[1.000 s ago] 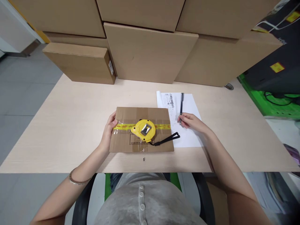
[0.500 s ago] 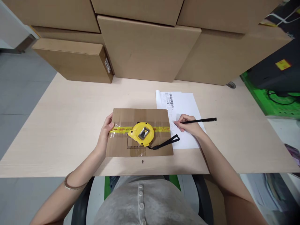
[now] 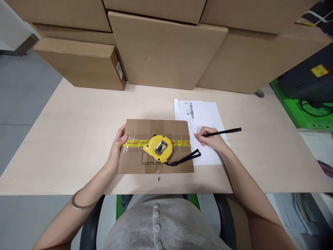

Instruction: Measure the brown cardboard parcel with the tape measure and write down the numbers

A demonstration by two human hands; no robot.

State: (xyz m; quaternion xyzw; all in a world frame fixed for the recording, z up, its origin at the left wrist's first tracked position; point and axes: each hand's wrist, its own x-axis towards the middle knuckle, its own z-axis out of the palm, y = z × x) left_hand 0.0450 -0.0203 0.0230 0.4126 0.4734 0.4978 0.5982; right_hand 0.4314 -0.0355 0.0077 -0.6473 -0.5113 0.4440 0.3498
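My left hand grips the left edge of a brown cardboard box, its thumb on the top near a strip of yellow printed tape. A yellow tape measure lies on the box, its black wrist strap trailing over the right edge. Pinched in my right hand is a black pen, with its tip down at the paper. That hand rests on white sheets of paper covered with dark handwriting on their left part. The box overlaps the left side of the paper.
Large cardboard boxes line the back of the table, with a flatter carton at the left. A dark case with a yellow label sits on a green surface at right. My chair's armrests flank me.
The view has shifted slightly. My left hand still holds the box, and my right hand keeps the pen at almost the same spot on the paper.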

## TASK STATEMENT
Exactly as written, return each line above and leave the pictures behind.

## WRITTEN ANSWER
[1.000 s ago] 
[0.500 s ago] 
[now] 

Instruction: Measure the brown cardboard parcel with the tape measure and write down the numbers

A demonstration by two human hands; no robot.

State: (xyz m; quaternion xyzw; all in a world frame fixed for the recording, z up, its origin at the left wrist's first tracked position; point and axes: each hand's wrist, its own x-axis towards the middle knuckle, its own z-axis out of the palm, y = z × x) left_hand 0.0450 -0.0203 0.0230 0.4126 0.4734 0.4978 0.5982; right_hand 0.4314 -0.0355 0.0077 -0.6473 -0.5113 0.4440 0.3498
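My left hand grips the left edge of a brown cardboard box, its thumb on the top near a strip of yellow printed tape. A yellow tape measure lies on the box, its black wrist strap trailing over the right edge. Pinched in my right hand is a black pen, with its tip down at the paper. That hand rests on white sheets of paper covered with dark handwriting on their left part. The box overlaps the left side of the paper.
Large cardboard boxes line the back of the table, with a flatter carton at the left. A dark case with a yellow label sits on a green surface at right. My chair's armrests flank me.
The view has shifted slightly. My left hand still holds the box, and my right hand keeps the pen at almost the same spot on the paper.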

The answer to this exercise has been fully stated.